> **What to do**: From the listing below, copy each line that holds "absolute".

> **Material provided**:
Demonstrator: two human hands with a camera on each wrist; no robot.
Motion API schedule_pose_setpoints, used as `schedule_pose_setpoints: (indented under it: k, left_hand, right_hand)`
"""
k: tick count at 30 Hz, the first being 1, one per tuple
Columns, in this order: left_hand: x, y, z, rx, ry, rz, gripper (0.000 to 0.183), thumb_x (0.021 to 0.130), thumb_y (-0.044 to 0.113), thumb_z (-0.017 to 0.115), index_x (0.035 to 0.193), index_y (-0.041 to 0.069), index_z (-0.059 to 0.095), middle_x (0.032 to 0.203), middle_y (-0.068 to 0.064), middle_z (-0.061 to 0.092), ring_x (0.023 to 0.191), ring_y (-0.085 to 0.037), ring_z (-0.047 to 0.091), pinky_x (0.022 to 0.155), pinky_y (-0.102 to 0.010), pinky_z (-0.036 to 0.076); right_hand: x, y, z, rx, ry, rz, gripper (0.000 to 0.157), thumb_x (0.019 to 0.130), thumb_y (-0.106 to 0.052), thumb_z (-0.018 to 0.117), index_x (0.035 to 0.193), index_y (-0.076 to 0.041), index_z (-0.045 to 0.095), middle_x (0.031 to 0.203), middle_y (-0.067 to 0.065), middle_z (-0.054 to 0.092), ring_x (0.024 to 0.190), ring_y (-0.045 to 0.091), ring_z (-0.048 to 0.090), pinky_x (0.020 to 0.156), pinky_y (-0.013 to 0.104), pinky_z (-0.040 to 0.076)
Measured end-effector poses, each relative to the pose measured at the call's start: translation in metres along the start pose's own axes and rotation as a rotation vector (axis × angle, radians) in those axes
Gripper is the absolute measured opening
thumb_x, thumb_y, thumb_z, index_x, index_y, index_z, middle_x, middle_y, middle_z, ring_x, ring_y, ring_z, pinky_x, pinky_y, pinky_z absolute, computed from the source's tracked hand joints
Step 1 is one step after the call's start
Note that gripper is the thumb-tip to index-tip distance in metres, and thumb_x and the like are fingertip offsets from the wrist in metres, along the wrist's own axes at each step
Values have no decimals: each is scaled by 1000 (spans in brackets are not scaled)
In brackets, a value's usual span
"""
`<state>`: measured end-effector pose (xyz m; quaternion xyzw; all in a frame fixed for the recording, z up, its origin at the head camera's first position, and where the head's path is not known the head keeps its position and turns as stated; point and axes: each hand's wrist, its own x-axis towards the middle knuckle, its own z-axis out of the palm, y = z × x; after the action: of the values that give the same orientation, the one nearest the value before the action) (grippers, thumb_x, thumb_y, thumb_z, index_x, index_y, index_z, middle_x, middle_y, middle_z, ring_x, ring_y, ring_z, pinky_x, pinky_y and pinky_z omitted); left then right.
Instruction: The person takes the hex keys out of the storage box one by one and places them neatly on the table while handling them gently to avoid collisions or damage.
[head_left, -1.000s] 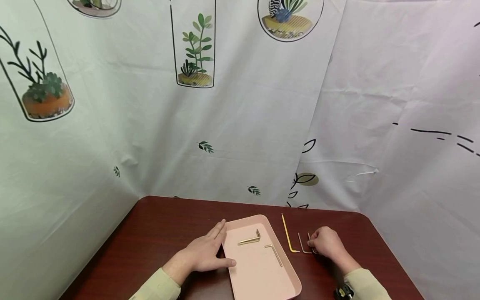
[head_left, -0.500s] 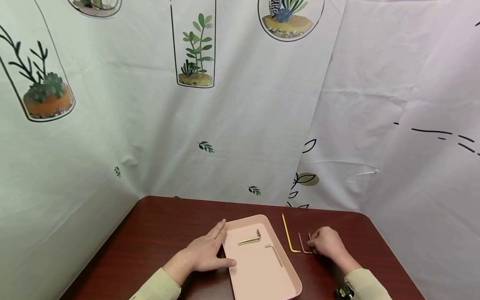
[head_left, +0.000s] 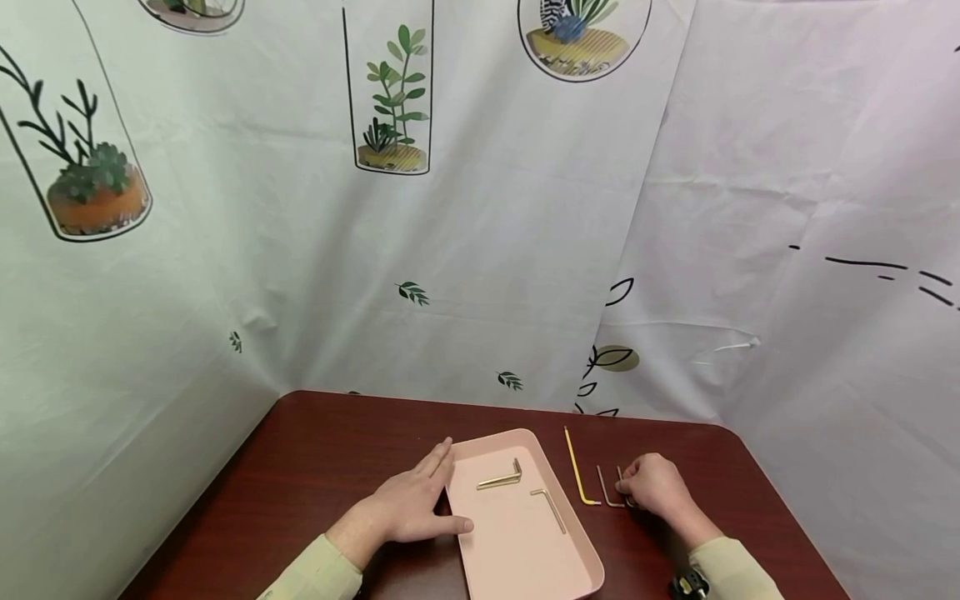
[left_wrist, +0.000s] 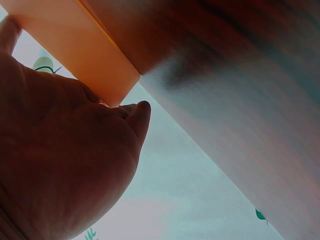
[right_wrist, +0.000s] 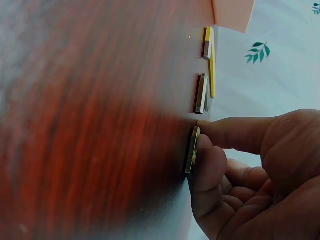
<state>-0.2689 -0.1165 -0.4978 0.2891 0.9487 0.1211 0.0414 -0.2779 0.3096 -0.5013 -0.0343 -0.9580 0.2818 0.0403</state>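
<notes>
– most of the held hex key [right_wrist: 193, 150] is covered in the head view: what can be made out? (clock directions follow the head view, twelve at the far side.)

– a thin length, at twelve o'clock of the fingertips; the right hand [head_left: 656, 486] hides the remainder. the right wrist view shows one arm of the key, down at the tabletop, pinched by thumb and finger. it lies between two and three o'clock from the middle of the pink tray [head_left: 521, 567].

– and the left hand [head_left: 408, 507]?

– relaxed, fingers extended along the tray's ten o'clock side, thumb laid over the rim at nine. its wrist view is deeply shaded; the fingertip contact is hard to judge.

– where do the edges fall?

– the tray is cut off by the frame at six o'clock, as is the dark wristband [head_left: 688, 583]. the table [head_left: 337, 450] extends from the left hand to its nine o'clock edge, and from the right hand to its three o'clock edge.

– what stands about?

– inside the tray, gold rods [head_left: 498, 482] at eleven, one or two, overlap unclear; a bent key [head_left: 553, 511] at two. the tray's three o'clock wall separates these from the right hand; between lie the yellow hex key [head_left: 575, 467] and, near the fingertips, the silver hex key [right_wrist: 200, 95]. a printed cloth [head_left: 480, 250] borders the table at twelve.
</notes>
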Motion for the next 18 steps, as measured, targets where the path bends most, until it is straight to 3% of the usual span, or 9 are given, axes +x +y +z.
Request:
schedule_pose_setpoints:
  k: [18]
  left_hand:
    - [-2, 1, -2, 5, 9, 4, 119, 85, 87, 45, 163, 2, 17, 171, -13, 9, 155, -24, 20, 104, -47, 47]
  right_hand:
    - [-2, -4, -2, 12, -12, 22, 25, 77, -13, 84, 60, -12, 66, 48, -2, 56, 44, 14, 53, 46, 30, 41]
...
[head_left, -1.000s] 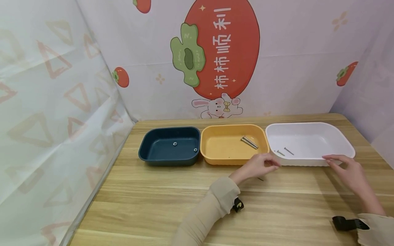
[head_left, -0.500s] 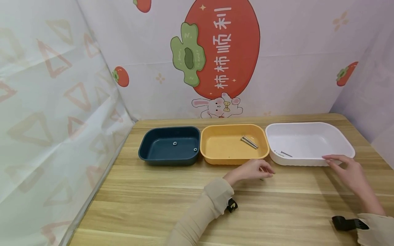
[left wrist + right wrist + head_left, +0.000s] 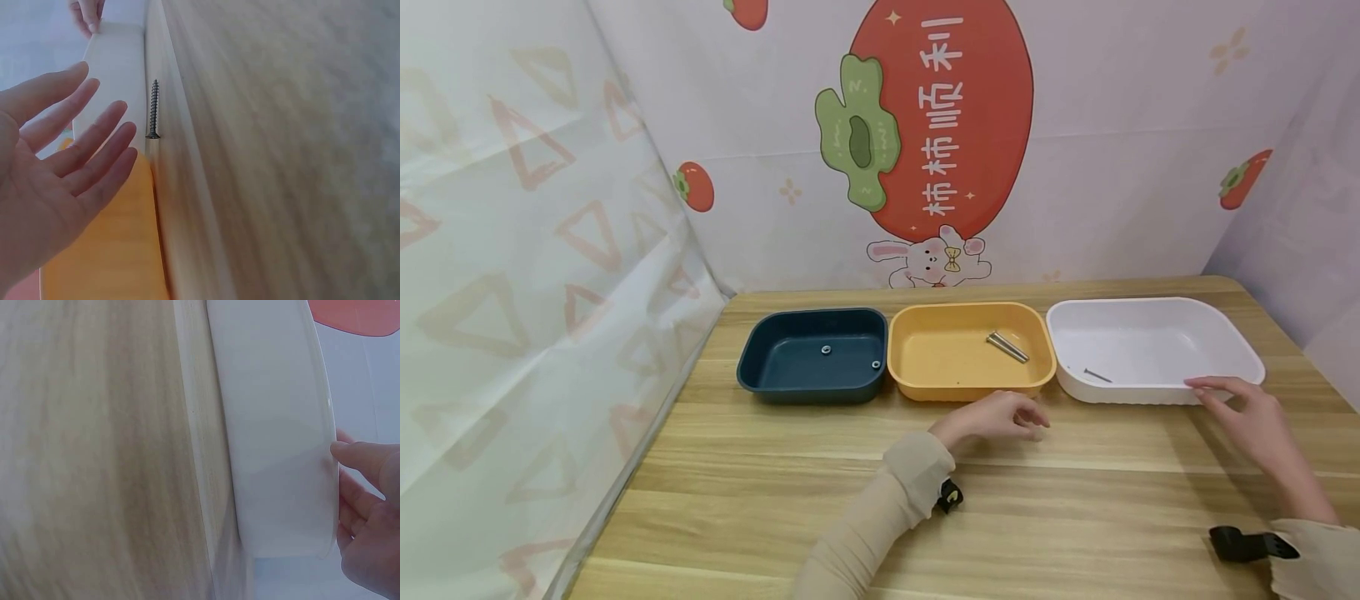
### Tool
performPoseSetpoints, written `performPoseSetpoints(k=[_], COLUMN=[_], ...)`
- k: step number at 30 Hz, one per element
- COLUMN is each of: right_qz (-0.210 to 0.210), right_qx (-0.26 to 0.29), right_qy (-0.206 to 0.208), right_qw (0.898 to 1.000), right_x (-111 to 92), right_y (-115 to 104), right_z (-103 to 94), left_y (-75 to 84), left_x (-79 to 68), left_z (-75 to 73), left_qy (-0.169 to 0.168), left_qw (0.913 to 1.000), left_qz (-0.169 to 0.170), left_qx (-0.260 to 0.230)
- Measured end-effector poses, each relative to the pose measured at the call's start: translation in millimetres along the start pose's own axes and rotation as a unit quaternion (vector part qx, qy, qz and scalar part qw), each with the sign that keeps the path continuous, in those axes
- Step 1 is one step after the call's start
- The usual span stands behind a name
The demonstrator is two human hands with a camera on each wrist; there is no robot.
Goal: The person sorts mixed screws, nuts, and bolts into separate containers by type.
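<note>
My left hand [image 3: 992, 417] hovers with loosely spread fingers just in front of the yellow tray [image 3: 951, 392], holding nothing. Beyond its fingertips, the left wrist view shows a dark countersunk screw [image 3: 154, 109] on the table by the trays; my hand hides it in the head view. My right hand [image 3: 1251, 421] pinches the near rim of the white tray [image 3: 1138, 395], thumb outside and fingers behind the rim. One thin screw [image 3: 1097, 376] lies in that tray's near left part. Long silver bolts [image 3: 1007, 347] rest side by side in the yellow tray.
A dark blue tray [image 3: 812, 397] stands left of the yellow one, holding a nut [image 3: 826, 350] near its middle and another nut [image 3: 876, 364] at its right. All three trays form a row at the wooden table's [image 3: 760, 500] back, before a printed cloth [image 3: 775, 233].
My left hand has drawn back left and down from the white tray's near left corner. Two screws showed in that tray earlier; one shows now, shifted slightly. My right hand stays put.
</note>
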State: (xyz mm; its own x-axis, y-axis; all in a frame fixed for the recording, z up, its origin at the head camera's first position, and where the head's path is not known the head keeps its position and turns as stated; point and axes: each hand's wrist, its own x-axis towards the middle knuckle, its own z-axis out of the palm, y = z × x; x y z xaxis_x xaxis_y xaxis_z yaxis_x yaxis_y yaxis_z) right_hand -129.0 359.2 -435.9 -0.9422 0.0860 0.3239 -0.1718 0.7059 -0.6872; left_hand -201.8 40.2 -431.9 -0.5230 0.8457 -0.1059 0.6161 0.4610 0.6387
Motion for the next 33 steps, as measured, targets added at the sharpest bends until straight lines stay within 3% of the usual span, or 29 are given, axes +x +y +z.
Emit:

> **Task response**:
Gripper is the absolute measured opening
thumb_x, thumb_y, thumb_z, index_x, index_y, index_z, middle_x, middle_y, middle_z, ring_x, ring_y, ring_z, pinky_x, pinky_y, pinky_z absolute, computed from the source's tracked hand joints

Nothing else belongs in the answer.